This quarterly report on Form 10-Q and other reports filed by the Company from time to time with the U.S. Securities and Exchange Commission (collectively, the “Filings”) contain or may contain forward-looking statements and information that are based upon beliefs of, and information currently available to, the Company’s management as well as estimates and assumptions made by Company’s management. Readers are cautioned not to place undue reliance on these forward-looking statements, which are only predictions and speak only as of the date hereof. When used in the Filings, the words “anticipate,” “believe,” “estimate,” “expect,” “future,” “intend,” “plan,” or the negative of these terms and similar expressions as they relate to the Company or the Company’s management identify forward-looking statements. Such statements reflect the current view of the Company with respect to future events and are subject to risks, uncertainties, assumptions, and other factors. Should one or more of these risks or uncertainties materialize, or should the underlying assumptions prove incorrect, actual results may differ significantly from those anticipated, believed, estimated, expected, intended, or planned.
Although the Company believes that the expectations reflected in the forward-looking statements are reasonable, the Company cannot guarantee future results, levels of activity, performance, or achievements. Except as required by applicable law, including the securities laws of the United States, the Company does not intend to update any of the forward-looking statements to conform these statements to actual results.
Our financial statements are prepared in accordance with accounting principles generally accepted in the United States (“GAAP”). These accounting principles require us to make certain estimates, judgments and assumptions. We believe that the estimates, judgments and assumptions upon which we rely are reasonable based upon information available to us at the time that these estimates, judgments and assumptions are made. These estimates, judgments and assumptions can affect the reported amounts of assets and liabilities as of the date of the financial statements as well as the reported amounts of revenues and expenses during the periods presented. Our financial statements would be affected to the extent there are material differences between these estimates and actual results. In many cases, the accounting treatment of a particular transaction is specifically dictated by GAAP and does not require management’s judgment in its application. There are also areas in which management’s judgment in selecting any available alternative would not produce a materially different result. The following discussion should be read in conjunction with our financial statements and notes thereto appearing elsewhere in this report.
Overview
We are an Internet-based company that seeks free subscribers and revenue-generating subscribers for digital product that we offer to game players and app users. We operate on an automated basis with the belief that Internet operations, customer sign-ups, sales and game playing should occur without requiring a Company employee to participate in the transaction, so that it is possible for the Company to quickly expand in the event the number of subscribers begins to rapidly grow on a viral basis. Our back-office software operates 24 hours a day and can quickly collect money from and deliver games to subscribers. Similarly, we created and license to onedotsport LLC a video-calling product with a dynamic booking system, which collects an upfront credit-card payment, so that fans can book a time to call their favorite athlete. The software allows a fan to reserve and pre-pay for a specific 20-minute period, which the athlete has made available for one-on-one video calls. The athlete confirms the call and when the call is over, the fan receives a photo of the call that can be posted on social media websites. The video call works in a browser via WebRTC technology so that the fan and the athlete do not need a video calling service and do not need to exchange phone numbers. A link is emailed to both video-call participants and they click on the link at the specified time and can speak to and see each other through their mobile phones, laptops, or webcams. The beta site is operational at https://www.1on1.fans.
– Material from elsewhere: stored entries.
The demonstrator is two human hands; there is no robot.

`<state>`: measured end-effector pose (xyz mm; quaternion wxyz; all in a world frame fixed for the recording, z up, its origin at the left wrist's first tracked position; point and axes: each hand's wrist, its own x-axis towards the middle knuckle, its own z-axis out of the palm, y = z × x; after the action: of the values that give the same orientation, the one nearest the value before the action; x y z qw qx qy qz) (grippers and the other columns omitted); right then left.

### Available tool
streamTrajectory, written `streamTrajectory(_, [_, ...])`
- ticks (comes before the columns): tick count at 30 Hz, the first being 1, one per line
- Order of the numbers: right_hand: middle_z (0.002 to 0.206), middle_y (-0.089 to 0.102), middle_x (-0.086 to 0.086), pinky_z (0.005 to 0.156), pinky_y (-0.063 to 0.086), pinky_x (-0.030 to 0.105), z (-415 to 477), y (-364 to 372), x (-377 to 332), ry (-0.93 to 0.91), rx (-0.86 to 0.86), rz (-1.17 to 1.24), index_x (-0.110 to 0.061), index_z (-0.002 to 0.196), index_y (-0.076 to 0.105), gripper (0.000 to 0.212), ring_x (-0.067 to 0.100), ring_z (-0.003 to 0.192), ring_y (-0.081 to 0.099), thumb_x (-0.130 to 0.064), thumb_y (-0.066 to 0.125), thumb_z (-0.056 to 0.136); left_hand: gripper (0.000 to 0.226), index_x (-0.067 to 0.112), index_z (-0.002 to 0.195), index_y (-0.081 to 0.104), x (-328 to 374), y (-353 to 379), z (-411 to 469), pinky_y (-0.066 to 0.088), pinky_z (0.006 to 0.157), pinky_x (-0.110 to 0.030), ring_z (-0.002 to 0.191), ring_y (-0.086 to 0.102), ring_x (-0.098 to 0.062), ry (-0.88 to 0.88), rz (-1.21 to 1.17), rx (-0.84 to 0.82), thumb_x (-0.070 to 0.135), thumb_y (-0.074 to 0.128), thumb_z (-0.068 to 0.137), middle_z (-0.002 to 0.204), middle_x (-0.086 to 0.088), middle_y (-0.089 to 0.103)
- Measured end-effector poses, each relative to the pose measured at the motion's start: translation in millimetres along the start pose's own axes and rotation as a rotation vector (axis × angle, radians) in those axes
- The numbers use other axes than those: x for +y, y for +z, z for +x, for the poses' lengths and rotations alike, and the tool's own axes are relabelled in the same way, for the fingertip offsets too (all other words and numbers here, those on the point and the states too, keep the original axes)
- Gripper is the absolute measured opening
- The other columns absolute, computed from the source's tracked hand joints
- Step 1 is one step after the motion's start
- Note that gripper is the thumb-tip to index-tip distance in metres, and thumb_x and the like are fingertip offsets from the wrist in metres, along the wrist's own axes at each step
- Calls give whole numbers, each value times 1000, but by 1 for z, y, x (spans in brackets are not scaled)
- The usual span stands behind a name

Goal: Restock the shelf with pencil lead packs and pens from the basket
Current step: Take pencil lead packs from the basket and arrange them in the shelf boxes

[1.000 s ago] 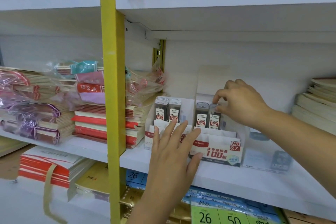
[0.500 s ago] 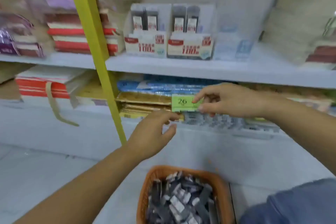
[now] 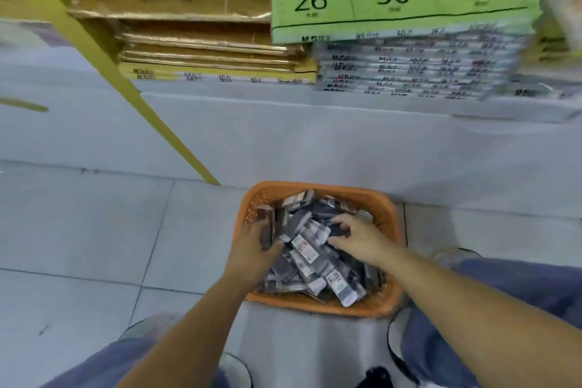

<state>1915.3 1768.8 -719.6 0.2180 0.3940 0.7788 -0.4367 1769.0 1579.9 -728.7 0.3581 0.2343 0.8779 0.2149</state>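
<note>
An orange basket (image 3: 389,214) stands on the floor between my knees, heaped with grey pencil lead packs (image 3: 307,249) that carry red-and-white labels. Both hands are down inside it. My left hand (image 3: 253,246) is at the basket's left side and grips a dark pack (image 3: 267,228) that stands on end between thumb and fingers. My right hand (image 3: 357,238) lies on the pile's right half, its thumb and curled fingers pinching a dark pack (image 3: 339,231). No pens can be made out in the heap. The upper shelf with the lead display boxes is out of view.
The yellow shelf post (image 3: 126,85) slants down to the floor left of the basket. The bottom shelf holds stacked notebook packs (image 3: 409,66) under a green label (image 3: 393,3) and gold-edged packs (image 3: 204,50). Grey floor tiles (image 3: 94,230) spread to the left.
My view has dropped from the shelf to the floor. Both hands came down from the shelf front into the basket and took hold of packs.
</note>
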Motion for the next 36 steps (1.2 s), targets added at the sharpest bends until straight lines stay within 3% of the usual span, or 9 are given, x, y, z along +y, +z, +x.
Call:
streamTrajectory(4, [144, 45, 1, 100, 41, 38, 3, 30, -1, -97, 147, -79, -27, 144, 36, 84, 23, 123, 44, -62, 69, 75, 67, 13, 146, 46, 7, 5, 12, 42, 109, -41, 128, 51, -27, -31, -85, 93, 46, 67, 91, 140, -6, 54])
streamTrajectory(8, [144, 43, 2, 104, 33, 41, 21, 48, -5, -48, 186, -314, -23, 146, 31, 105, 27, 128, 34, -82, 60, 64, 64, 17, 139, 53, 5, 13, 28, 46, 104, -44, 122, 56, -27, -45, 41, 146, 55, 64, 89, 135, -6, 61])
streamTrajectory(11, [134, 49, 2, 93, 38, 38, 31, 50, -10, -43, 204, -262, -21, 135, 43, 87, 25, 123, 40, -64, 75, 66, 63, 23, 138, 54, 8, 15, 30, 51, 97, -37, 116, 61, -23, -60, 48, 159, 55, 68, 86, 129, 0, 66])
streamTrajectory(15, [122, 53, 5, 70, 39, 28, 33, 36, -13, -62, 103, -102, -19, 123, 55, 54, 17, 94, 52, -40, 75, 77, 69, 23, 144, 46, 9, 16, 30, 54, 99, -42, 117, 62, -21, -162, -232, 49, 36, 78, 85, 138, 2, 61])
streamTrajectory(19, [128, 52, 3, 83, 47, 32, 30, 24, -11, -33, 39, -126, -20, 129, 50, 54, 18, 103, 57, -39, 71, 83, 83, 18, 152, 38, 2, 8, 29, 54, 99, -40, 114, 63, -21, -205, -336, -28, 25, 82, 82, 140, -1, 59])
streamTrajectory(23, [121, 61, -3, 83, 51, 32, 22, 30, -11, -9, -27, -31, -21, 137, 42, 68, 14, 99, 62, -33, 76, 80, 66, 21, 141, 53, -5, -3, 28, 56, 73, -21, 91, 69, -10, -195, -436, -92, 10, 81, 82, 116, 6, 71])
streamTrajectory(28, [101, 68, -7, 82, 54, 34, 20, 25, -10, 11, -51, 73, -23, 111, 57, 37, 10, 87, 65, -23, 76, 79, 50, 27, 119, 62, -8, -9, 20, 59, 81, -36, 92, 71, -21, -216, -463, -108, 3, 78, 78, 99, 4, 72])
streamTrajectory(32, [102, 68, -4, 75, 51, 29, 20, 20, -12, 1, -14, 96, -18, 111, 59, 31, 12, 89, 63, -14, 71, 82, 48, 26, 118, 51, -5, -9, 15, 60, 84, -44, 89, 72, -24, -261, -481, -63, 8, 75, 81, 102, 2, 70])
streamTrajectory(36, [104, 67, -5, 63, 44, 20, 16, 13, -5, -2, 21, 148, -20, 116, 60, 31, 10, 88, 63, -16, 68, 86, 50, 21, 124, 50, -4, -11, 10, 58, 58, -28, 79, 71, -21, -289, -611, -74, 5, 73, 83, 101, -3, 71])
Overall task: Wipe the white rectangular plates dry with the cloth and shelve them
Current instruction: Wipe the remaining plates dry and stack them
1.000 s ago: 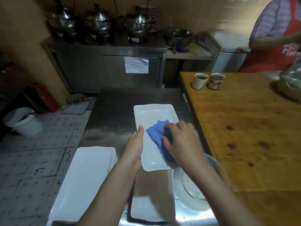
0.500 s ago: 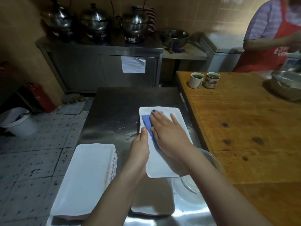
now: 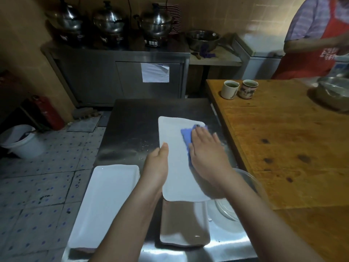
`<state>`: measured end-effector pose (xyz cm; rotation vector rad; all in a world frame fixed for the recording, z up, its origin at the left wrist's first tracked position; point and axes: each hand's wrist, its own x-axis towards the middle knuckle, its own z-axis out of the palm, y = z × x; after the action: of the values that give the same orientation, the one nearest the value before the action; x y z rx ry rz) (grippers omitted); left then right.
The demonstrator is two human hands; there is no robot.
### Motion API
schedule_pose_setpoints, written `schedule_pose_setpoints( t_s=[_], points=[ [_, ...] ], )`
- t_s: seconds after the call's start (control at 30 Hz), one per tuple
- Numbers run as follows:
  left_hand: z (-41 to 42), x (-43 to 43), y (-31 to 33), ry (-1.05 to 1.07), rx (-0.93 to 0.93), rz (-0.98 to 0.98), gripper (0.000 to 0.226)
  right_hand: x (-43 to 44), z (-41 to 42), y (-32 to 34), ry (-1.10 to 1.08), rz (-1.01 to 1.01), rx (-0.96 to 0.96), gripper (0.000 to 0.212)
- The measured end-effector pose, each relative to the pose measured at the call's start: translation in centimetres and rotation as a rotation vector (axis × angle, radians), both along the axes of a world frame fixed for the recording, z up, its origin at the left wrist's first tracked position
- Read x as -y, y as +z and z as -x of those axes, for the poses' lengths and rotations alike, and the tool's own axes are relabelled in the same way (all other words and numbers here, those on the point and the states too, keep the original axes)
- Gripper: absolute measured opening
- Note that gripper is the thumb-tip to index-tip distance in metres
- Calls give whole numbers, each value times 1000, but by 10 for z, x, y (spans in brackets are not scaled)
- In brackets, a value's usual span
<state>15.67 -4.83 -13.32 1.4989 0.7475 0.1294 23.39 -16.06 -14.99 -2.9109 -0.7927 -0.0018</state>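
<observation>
Blue cloth (image 3: pixel 186 138) now lies at the white plate (image 3: pixel 173 157)'s far right corner, up from mid-plate, pressed beneath the flat right hand (image 3: pixel 205 154); the left hand (image 3: pixel 156 167) grips its left edge, so this wipe looks nearly finished.

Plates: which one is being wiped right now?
The raised plate in the middle: the left hand grips its left edge and the right hand presses the blue cloth on its far end. The left stack and the plate beneath lie untouched.
</observation>
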Motion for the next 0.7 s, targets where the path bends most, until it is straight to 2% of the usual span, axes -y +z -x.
schedule_pose_setpoints(
  t_s=[0.13,0.3,0.4,0.53,0.7],
  points=[
    [-2,-5,6,-6,10,24,32,-11,-12,10,-106,-29,19,54],
    [0,-25,4,42,7,73,35,-5,48,1,71,-1,-39,65],
    [1,-22,4,38,3,76,34,-13,12,9,41,62,-46,53],
    [-3,-22,15,19,20,19,34,-23,-18,26,-92,48,7,54],
    [-4,-35,18,84,22,7,35,-14,44,9,95,26,-64,56]
  ],
)
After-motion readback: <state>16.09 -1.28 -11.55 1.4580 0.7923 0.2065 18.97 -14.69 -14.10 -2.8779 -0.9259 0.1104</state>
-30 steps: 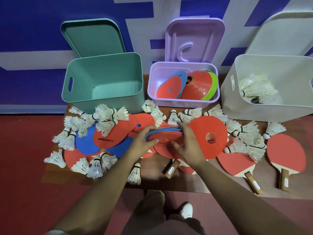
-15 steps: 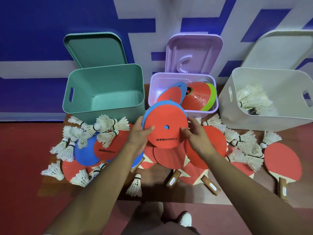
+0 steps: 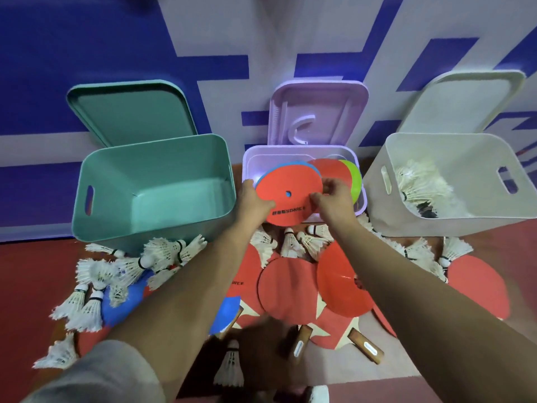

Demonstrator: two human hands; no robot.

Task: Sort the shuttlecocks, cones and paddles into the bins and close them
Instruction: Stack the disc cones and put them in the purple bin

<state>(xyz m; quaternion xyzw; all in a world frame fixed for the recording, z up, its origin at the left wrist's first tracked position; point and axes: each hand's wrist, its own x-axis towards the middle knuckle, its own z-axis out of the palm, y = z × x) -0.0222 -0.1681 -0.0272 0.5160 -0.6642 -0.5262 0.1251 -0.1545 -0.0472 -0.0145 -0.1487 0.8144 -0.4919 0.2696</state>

We intend to license our WebRTC calling product to other companies and other industries and have our licensee perform the sales, marketing and customer support, while our technology runs 24 hours a day. Given our lack of personnel, we offload the labor costs to third-parties and collect a per-call fee for every call that is made.
We intend to employ personnel in such areas as sales, technical support and finance once we have increased our revenues or received an injection of capital that is sufficient to support such personnel.
Beginning in the first quarter of fiscal 2015, we began consulting for small companies and taking an equity stake in the companies in exchange for our services. Although we take an equity stake in most of the early-stage companies that we consult for, we do not always record the investment as an asset on our books. Our policy is to record the investment, based on the value of our services rendered, only in instances where the early-stage company begins generating revenues. If the early-stage company is unable to generate revenues by the time we file our periodic reports, we do not consider our consulting services as revenue to our company.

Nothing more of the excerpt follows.